I, for one, feel that it is extremely misleading to say that Lojban is formally parseable while this state of affairs exists, so I'm trying to fix it.
Project Files
In order of relevance; older stuff is farther down.
- camxes, the Rats! based PEG parser itself, as a Java JAR file. Please do not ask me for help on running it; I'm very bad with Java.
- The by-hand modified PEG grammar for camxes, which is mostly my work. See the "Changes Made To The PEG Grammar" section for what I've done to it over the automatically generated version. The current version of the morphology to go with this, which is mostly xorxes' work, can be found atthe BPFK morphology page. Note that the morphology does not have to be in a separate file and, in fact, the two files are merged before processing, but all of the things in the morphology file are done first to make the grammar itself easier to read. There's a bit of interface code between the main grammar and the morphology; some of it is in the main grammar itself, and some is in the morphology header file.
- An old version of the by-hand modified PEG morphology
- The folder for the Rats! parser generated from the PEG above. Please do not ask me how to make it run; I am very, very bad with Java. The Howto.cook file explains how to build it; anything not referenced there is probably irrelevant. The command line I use to run it from that directory is "/usr/local/java/bin/java -Xss64m -jar lojban_peg_parser.jar", with the sentence to parse passed on standard in. I suggest piping it to a pager such as "less" or "more" as it is currently set in debug mode and hence produces a lot of output. Help making the java portions less stupid would be appreciated!
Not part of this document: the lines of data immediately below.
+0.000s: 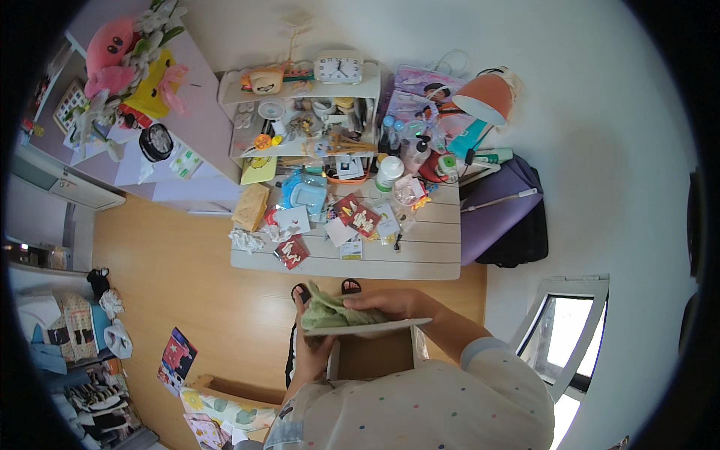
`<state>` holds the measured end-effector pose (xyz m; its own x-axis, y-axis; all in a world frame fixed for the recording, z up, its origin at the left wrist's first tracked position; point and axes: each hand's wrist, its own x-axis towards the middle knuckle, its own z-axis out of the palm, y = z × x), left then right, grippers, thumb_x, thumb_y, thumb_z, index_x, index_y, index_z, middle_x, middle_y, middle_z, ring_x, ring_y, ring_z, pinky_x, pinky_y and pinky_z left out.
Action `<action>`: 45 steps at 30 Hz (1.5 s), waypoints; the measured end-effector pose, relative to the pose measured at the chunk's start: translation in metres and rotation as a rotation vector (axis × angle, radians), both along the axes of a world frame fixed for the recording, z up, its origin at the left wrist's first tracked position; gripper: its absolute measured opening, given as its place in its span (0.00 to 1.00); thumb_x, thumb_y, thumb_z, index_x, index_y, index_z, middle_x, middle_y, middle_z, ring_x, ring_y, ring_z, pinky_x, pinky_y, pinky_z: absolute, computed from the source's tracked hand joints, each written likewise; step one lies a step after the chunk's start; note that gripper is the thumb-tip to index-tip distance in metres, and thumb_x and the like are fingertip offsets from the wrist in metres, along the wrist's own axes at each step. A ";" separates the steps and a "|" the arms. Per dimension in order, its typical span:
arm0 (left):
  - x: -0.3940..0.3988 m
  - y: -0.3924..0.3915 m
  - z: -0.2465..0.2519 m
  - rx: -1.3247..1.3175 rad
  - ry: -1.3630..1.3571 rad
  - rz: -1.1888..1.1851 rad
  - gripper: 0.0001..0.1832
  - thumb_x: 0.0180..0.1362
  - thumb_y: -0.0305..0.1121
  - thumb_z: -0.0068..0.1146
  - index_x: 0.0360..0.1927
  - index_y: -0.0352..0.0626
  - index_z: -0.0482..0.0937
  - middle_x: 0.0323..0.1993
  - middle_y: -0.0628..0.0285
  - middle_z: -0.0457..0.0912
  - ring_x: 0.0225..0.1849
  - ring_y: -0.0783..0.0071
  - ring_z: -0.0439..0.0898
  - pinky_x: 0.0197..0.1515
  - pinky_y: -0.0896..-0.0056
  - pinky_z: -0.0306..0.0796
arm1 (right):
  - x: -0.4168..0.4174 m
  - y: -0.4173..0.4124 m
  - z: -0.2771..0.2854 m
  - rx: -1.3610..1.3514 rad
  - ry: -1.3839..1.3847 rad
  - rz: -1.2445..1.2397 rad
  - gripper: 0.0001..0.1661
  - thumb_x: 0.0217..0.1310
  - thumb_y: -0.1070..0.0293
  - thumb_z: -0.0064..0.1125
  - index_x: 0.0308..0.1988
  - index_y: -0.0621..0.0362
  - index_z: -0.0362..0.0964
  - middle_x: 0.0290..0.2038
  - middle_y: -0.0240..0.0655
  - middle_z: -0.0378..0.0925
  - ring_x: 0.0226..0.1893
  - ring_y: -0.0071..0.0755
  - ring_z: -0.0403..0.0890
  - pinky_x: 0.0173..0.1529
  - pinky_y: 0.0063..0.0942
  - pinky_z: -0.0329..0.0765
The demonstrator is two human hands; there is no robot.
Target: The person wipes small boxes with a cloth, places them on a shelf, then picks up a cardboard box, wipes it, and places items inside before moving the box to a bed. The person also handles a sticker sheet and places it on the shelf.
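Note:
Close to my body is a small box-like drawer [376, 360] with a brown bottom and pale walls. Its white front panel [368, 327] faces away from me and reaches past the walls on both sides. My left hand [314, 350] grips the panel's left end, its fingers partly hidden. A crumpled light-green cloth [337, 315] lies against the panel's outer face, with my right hand [385, 301] pressing and holding it there. The right forearm passes over the panel's right end.
A white slatted table [416, 264] stands ahead, bearing packets, cards, bottles and a sponge-like yellow block [251, 207]. Behind rise a small shelf [360, 90] with a clock and an orange lamp [486, 98]. An open window [562, 332] is right; a floral-covered seat [236, 408] is lower left.

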<state>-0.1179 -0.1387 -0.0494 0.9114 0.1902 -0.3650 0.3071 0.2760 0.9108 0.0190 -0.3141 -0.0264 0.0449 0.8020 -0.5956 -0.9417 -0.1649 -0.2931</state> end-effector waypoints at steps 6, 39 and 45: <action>0.000 0.008 -0.013 0.266 -0.139 -0.218 0.42 0.52 0.14 0.62 0.71 0.39 0.57 0.56 0.56 0.75 0.57 0.68 0.73 0.58 0.68 0.69 | -0.003 -0.055 0.011 -0.044 -0.125 -0.098 0.22 0.68 0.57 0.56 0.53 0.61 0.75 0.49 0.33 0.79 0.44 0.21 0.79 0.49 0.22 0.76; 0.015 0.053 0.005 -0.212 -0.149 0.025 0.64 0.43 0.41 0.74 0.74 0.39 0.37 0.65 0.54 0.60 0.66 0.61 0.62 0.67 0.60 0.59 | 0.036 0.048 -0.032 -0.229 -0.390 -0.445 0.24 0.67 0.57 0.53 0.54 0.63 0.71 0.39 0.31 0.79 0.37 0.23 0.79 0.41 0.22 0.76; 0.032 0.041 0.004 0.019 -0.031 0.434 0.55 0.47 0.38 0.72 0.70 0.36 0.44 0.60 0.51 0.64 0.60 0.60 0.68 0.61 0.62 0.67 | -0.024 0.079 0.028 -0.433 -1.804 -0.570 0.22 0.66 0.65 0.51 0.56 0.64 0.67 0.55 0.47 0.71 0.56 0.46 0.69 0.62 0.40 0.62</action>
<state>-0.0856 -0.0976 -0.0452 0.7558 0.5647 -0.3315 0.1384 0.3570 0.9238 -0.0051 -0.2354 0.0015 0.8960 0.3088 0.3191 0.4125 -0.3124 -0.8557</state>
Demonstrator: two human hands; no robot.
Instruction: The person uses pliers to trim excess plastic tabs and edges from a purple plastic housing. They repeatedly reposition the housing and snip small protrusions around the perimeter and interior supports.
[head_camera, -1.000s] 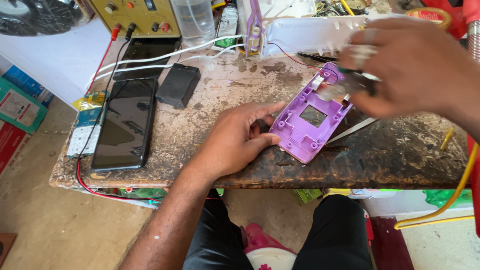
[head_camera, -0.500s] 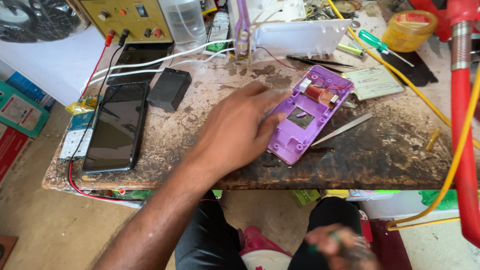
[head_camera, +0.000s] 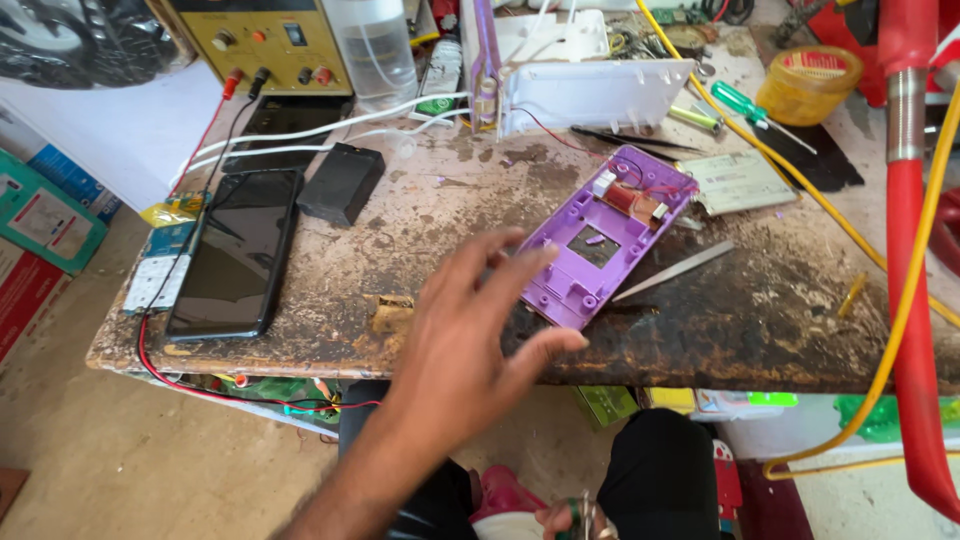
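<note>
Reach toward purple plastic shell (head_camera: 600, 240), judged from pose. Left hand (head_camera: 470, 340) at centre frame, palm down, forearm rising from the lower left. Fingers (head_camera: 490, 262) spread wide and thumb out, holding nothing. Hovers over the front edge of the workbench (head_camera: 450, 200), fingertips just beside the shell's lower left corner; contact cannot be told.

Shell flat at centre right, open side up, small red-wound part at its upper end. Thin metal blade (head_camera: 670, 272) just right of it, pale circuit board (head_camera: 735, 180) above that. Black phone (head_camera: 235, 250) and black block (head_camera: 340, 182) well apart at left.

Any grip on the shell calls for closing thumb and fingers across its near edge.

Right hand (head_camera: 570, 515) low at the bottom edge, between the knees, blurred; degree of closure cannot be told.
</note>
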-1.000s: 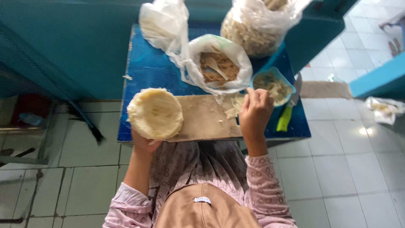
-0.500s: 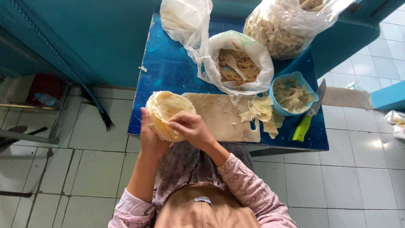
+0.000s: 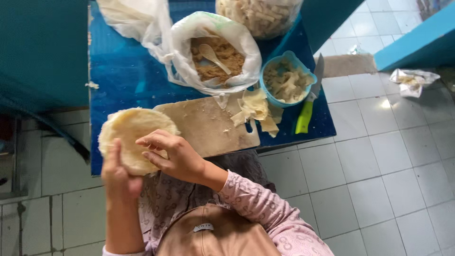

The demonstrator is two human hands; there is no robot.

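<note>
the left hand (image 3: 116, 175) is cupped under the near edge of a round pale wrapper (image 3: 132, 137), gripping it from below; the right hand (image 3: 173, 156) lies on the wrapper's right side, fingers half curled and pinching its surface; the wrapper is held up at the near left corner of the blue worktop (image 3: 123, 80); just right of it lies a wooden cutting board (image 3: 211, 125), with torn wrapper scraps (image 3: 256, 111) at its far right corner; beyond stand an open bag of brown filling (image 3: 215, 57) with a spoon (image 3: 213, 57), a blue bowl (image 3: 286, 80) and a green-handled knife (image 3: 308, 106).
</note>
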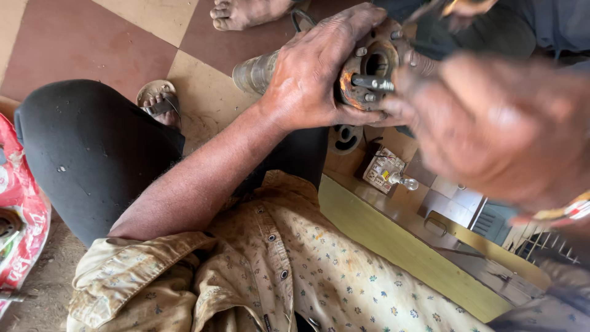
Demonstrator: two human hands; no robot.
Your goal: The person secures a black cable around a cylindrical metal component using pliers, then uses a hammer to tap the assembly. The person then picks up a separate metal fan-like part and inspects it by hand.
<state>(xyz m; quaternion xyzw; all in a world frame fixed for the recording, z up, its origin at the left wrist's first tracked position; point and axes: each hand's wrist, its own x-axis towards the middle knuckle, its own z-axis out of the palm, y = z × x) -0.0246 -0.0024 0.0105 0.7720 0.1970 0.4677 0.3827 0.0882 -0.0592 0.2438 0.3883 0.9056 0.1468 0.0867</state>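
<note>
My left hand [313, 74] grips a greasy round metal housing [369, 64] with a rusty bolted flange and a cylindrical body [255, 71] sticking out to the left. It is held up above my lap. A bolt [370, 82] projects from the flange face. My right hand [491, 123] is close to the camera and blurred. Its fingertips pinch the end of that bolt at the flange. A beaded band sits on my right wrist [571, 211].
My bent knee in black trousers [92, 147] and sandalled foot [158, 101] rest on the tiled floor. Another person's bare foot [246, 12] is at the top. Below the housing lie a round metal part [344, 138], a small bulb [402, 181] and a wooden box [399, 246]. A red bag [21, 215] is at left.
</note>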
- I have recently updated the PEG to Rats! converter to have it produce a Rats! grammar that automatically generate a (very ugly) parse tree. The Perl code is even uglier than the parse tree. It doesn't deal well with anything that could be considered lexing; all such productions should either have "NORATS" at the start of the line or be after the line "; --- NORATS ---" in the grammar.
- A set of test sentences for testing changes to the PEG grammar (by comparison to the official parser and jbofihe). Contains (in order) a bunch of test sentences I used for testing pre-processor tokens, all the example sentences from the refgram, all of Alice (one paragraph per line) and all the IRC logs as of the end of March 2004. Total is 34 thousand lines. Lines marked with "-- GOOD" are those that I have carefully examined and determined to be valid Lojban; those marked with "-- BAD" are invalid Lojban. These two are generally only used when one or more parsers gets it wrong.
- The automatically generated PEG version. This version is programatically generated from the expanded ABNF version.
- The perl program that did the BNF to ABNF conversion.
- An expanded ABNF version. The only differences between this and the file above are the addition of productions for the various selma'o and a few example brivla and cmene.
- An ABNF version of the grammar file. All changes were made programmatically, and should make no actual difference.
- The perl program that did the ABNF to PEG conversion.
- The original bnf.300 grammar file.
- A discussion between me and John Cowan about the elidable terminators issue. As of 10 Feb 2004, no real conclusions were reached.
- A link to the ABNF standard, AKA RFC 2234. ABNF is very widely used in various RFC documents.
My Approach
I've decided CFGs (and hence BNF in any form, let alone yacc) are simply not the right formalism for Lojban. See "Old Approach" at the bottom of this page for an explanation as to why. I thought we were stuck with them, though, and that the only other option for clean, elegant formalism was a full-on context-sensitive grammar (shudder).
I was wrong. I recently found Parsing Expression Grammars, which seems perfect for what Lojban needs. Note that that's "((Parsing Expression) Grammars)", not "(Parsing (Expression Grammars))". I am currently working on a PEG for Lojban. The inital version, which is just an automated conversion of the BNF with some morphological information added, already parses most of Lojban!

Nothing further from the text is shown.